MANDARD Léandre

Agrégé d’histoire et doctorant au Centre d’histoire de Sciences-Po (CHSP). Après avoir étudié le mouvement militant gallo au XXe siècle, il s’intéresse à l’histoire sociale, culturelle et environnementale de la modernisation agricole en Bretagne. Il est secrétaire du comité de rédaction de l’Encyclopédie de la Haute-Bretagne (dir. Pascal Ory, à paraître aux Presses universitaires de Rennes.

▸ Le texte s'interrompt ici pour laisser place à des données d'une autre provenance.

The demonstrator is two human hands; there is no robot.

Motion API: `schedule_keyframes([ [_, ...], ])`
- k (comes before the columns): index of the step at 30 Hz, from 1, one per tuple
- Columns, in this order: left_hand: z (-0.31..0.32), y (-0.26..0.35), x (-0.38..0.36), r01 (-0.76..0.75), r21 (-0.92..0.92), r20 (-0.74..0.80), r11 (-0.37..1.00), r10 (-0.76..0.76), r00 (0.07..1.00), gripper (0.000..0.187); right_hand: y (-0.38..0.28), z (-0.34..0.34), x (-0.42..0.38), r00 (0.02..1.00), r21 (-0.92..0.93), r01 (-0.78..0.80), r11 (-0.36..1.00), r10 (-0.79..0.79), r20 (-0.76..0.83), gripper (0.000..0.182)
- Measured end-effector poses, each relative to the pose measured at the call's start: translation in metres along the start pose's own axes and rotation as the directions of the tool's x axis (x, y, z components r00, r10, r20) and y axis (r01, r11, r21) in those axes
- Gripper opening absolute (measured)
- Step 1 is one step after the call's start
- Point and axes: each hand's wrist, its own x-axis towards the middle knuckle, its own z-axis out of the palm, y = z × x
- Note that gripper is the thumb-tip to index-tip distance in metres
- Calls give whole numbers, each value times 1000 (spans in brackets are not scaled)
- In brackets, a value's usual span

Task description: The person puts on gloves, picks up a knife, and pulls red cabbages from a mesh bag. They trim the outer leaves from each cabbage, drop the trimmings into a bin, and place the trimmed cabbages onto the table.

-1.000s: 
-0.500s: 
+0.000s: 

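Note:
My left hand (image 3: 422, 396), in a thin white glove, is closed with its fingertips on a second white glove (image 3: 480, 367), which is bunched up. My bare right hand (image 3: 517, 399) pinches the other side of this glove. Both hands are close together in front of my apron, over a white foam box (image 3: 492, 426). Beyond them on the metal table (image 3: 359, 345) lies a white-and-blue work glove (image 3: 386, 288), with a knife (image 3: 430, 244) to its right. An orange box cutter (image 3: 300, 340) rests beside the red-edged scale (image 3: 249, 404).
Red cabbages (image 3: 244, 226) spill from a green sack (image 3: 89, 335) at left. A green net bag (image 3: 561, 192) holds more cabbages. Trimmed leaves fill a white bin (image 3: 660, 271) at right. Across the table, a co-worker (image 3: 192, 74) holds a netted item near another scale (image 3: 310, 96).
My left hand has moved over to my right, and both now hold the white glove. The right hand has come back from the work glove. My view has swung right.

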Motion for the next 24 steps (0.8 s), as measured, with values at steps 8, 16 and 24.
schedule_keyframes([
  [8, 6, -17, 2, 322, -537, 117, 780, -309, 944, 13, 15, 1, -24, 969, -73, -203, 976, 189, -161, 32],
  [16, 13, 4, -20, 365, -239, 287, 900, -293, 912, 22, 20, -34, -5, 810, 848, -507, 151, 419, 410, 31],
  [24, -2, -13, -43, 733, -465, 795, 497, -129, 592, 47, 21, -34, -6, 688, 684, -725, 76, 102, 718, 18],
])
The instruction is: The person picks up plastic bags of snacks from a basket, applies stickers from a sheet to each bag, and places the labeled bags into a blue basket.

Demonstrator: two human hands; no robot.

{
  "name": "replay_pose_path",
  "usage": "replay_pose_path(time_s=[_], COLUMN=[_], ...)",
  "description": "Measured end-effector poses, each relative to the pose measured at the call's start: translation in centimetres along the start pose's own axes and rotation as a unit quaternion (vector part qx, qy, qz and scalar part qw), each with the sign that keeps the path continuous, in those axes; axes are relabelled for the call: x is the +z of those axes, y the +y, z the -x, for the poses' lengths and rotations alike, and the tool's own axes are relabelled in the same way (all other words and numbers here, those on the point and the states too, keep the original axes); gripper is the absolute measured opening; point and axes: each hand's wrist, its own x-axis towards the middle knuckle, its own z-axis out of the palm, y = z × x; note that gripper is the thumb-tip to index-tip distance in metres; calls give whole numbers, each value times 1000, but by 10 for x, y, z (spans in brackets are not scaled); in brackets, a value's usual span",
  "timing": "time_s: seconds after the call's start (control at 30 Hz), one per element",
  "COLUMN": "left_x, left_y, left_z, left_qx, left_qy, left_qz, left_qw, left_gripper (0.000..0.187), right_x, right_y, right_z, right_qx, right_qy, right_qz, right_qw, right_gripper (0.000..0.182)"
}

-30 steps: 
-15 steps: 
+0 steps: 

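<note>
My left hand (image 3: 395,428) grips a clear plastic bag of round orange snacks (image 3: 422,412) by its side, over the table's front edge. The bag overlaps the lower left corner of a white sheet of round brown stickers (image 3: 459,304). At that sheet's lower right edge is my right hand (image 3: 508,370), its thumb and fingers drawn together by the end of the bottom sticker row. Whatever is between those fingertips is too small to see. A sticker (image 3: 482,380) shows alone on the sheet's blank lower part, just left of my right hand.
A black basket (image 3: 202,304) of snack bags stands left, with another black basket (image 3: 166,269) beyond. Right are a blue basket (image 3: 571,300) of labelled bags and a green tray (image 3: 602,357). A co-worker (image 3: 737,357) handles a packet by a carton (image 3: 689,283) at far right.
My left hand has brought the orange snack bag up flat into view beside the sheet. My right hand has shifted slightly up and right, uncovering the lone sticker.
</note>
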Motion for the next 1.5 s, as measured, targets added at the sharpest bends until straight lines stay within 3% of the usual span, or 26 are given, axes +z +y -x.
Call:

Il est intervenu au congrès 2022 de la SHAB à Carhaix sur le sujet suivant :

Résister au remembrement rural en Bretagne dans les années 1970. Le cas de Trébrivan

Pendant toute la décennie 1970, le remembrement de la commune de Trébrivan (Côtes-d’Armor), à une dizaine de kilomètres au nord-est de Carhaix, a défrayé la chronique, au point d’incarner l’opposition à cet aménagement foncier controversé. C’est sans doute, en partie, parce qu’il fut marqué par des alliances inattendues du côté des contestataires : cultivateurs ordinaires s’estimant spoliés, membres du mouvement breton attachés au bocage et à la culture paysanne, cinéastes sensibles à l’écologie, ou encore militants maoïstes défendant les petits paysans contre un aménagement qui favorise les « gros ».

Le répertoire de la contestation n’en fut que plus varié : constitution d’un comité de défense paysanne, multiplication des recours légaux jusqu’au Conseil d’État, arrachages de bornes, envahissement de la mairie pour empêcher l’adjudication des travaux, obstruction du travail des bulldozers, pétition contre l’internement psychiatrique d’un habitant rebelle à l’opération, organisation d’événements de soutien aux opposants… Malgré cette résistance opiniâtre, les travaux furent effectués sous protection des gendarmes mobiles, et le remembrement mené à son terme, laissant derrière lui une communauté villageoise divisée et, près de cinquante ans après les événements, une mémoire encore douloureuse.

Nous resituons ces événements dans une histoire et une géographie plus larges, pour nous demander dans quelle mesure ce remembrement, par l’écho exceptionnel qu’il a rencontré et la mobilisation qu’il a suscitée, nous donne à voir des rapports de domination, des souffrances et des résistances généralement invisibilisés, mais inhérents à la plupart des opérations de remembrement.

Le texte de sa contribution est paru dans le tome CI (2023) des Mémoires de la Société d’histoire et d’archéologie de Bretagne, p. 193-215.